Article

April 15, 2017

Making a Geographic Heatmap with Python

Updated: Oct 21, 2018

A heatmap of the United States.

Recently, I wanted to map some spatial data I had in Python and wondered what free Python tools were currently available. Turns out, there are many options, especially if you are just looking for a chloropleth. To name a few packages: vincent, bokeh, plot.ly, of course matplotlib, and even just hacking together an SVG file without any GIS or projections needed: flowingdata. Sidenote, if you are more comfortable writing javascript and/or your data is already in js, check out all the other chloropleth tutorials on flowingdata.

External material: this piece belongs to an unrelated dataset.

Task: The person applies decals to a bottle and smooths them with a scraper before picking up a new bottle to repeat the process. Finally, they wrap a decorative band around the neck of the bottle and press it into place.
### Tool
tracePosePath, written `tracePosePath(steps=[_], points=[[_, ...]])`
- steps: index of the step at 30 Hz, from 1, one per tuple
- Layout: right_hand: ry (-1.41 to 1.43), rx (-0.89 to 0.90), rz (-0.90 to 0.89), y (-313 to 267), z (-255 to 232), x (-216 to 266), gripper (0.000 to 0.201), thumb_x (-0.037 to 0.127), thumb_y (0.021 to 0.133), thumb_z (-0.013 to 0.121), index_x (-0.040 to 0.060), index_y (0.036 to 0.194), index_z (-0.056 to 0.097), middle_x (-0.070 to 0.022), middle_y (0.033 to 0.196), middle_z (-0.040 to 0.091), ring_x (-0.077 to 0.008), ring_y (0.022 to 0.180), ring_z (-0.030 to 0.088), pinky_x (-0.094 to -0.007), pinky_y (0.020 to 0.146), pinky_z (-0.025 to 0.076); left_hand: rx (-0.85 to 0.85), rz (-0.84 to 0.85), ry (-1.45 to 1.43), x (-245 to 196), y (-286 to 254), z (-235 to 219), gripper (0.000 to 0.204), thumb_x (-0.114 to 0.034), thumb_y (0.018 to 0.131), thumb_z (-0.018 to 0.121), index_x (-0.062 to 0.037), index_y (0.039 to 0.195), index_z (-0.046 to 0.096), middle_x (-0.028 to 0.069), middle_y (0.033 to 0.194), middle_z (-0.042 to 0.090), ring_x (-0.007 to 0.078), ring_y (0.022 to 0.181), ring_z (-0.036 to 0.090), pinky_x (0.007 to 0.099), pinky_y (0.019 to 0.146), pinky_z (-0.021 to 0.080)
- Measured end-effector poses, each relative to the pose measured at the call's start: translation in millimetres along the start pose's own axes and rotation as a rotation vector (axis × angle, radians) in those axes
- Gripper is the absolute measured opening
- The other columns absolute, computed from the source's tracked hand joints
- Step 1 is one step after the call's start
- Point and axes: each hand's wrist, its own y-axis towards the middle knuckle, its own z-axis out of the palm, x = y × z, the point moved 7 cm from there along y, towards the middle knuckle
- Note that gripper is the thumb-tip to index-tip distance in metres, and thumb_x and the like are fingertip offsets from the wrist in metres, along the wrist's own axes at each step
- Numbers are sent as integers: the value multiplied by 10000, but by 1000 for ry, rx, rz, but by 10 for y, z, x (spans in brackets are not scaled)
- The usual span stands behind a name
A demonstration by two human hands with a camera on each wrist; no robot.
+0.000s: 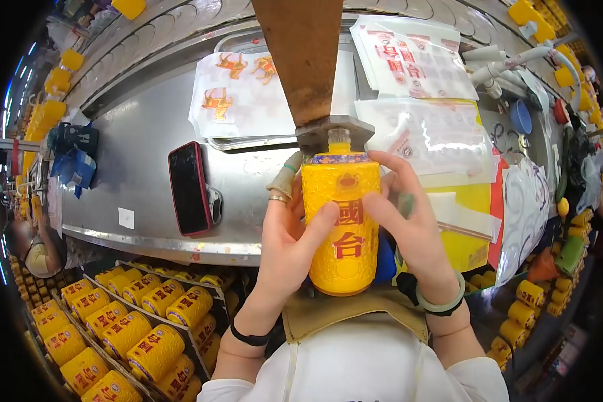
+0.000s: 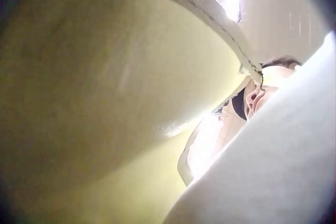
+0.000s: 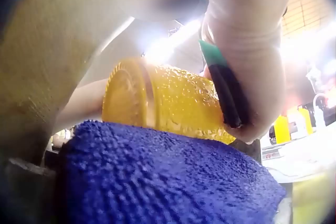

Instead, I chose folium because:

  • it's still actively maintained (vs. vincent)
  • free (vs. plot.ly)
  • relatively painless to use (compared to say, matplotlib)
  • will show inline in jupyter notebooks AND outputs HTML/js that can be iframed or inserted into web pages
  • built-in support for geographic heatmaps (unlike all? the others I've mentioned)

Notebook and Data

All the code here and the data is available in a github repo.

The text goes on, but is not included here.